• WORK TO BE COMPLETED
With the pictures left out, return exactly the lines from the one containing "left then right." through the end of the listing below.

• DATA
__________________________________________________

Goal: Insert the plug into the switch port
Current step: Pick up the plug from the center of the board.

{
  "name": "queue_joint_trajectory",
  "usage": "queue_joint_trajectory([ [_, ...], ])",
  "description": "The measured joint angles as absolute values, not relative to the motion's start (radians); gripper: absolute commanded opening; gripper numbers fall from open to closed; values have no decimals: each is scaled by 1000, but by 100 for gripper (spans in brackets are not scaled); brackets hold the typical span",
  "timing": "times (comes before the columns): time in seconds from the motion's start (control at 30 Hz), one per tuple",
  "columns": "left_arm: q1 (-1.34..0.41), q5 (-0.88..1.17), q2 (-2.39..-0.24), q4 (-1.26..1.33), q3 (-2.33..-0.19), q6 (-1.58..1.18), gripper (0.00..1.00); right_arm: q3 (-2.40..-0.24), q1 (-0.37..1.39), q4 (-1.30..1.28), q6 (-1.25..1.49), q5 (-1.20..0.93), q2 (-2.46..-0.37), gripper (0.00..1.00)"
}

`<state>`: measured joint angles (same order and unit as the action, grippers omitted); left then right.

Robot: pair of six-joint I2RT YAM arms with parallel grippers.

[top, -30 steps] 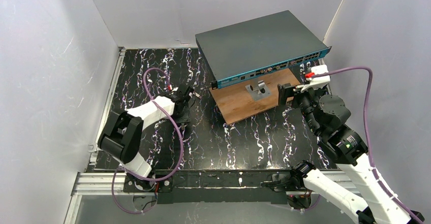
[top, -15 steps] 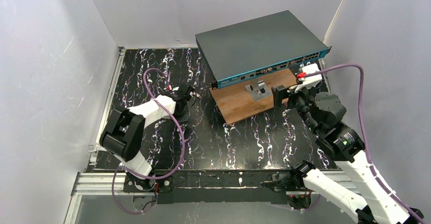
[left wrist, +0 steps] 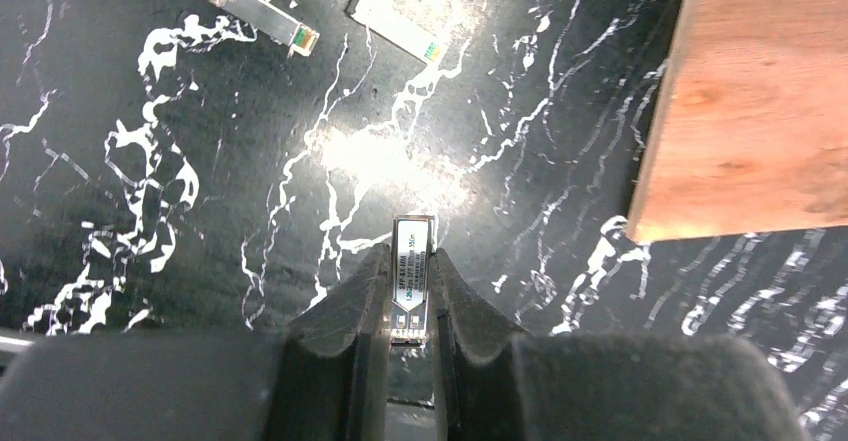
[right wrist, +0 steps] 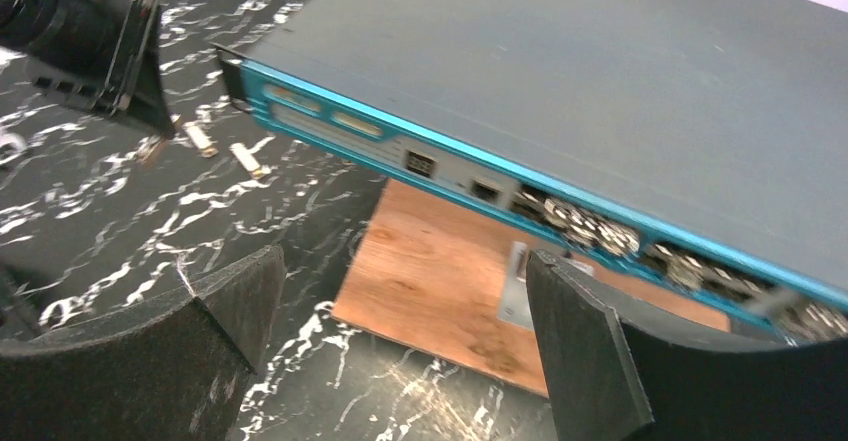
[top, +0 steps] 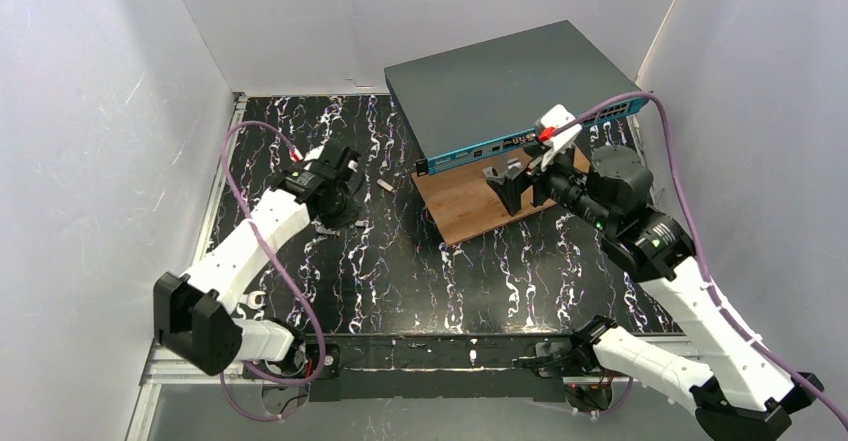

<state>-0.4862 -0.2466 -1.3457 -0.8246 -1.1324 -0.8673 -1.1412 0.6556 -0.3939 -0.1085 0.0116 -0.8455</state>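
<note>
Left pincer (left wrist: 412, 254) clamps plug (left wrist: 411, 279), apparently above tabletop (left wrist: 150, 91)

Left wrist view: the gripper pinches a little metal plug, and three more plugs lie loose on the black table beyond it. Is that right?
Not quite. Only two loose plugs lie on the black table, not three. The left wrist view shows them beyond the left gripper, which does pinch a little metal plug.
</note>
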Motion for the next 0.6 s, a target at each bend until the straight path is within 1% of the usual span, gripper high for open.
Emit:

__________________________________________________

• ANSWER SPACE
`<state>`: measured joint angles (same order and unit as the action, grippers omitted); left then right.

Robot: pair of six-joint I2RT YAM arms with parallel grippers.

[top, -30 steps] 
[top, -15 steps] 
[left wrist, +0 steps] 
[right wrist, +0 steps] 
[top, +0 steps] 

<state>-0.4862 -0.2466 -1.3457 -0.8246 -1.1324 -0.8673 -1.1412 0.6556 -0.3939 -0.1085 0.0116 -0.8455</state>
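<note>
Left pincer (left wrist: 412, 254) clamps plug (left wrist: 411, 279), apparently above tabletop (left wrist: 150, 91)

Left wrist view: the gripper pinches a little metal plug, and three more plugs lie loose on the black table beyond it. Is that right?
Not quite. Only two loose plugs lie on the black table, not three. The left wrist view shows them beyond the left gripper, which does pinch a little metal plug.
</note>
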Motion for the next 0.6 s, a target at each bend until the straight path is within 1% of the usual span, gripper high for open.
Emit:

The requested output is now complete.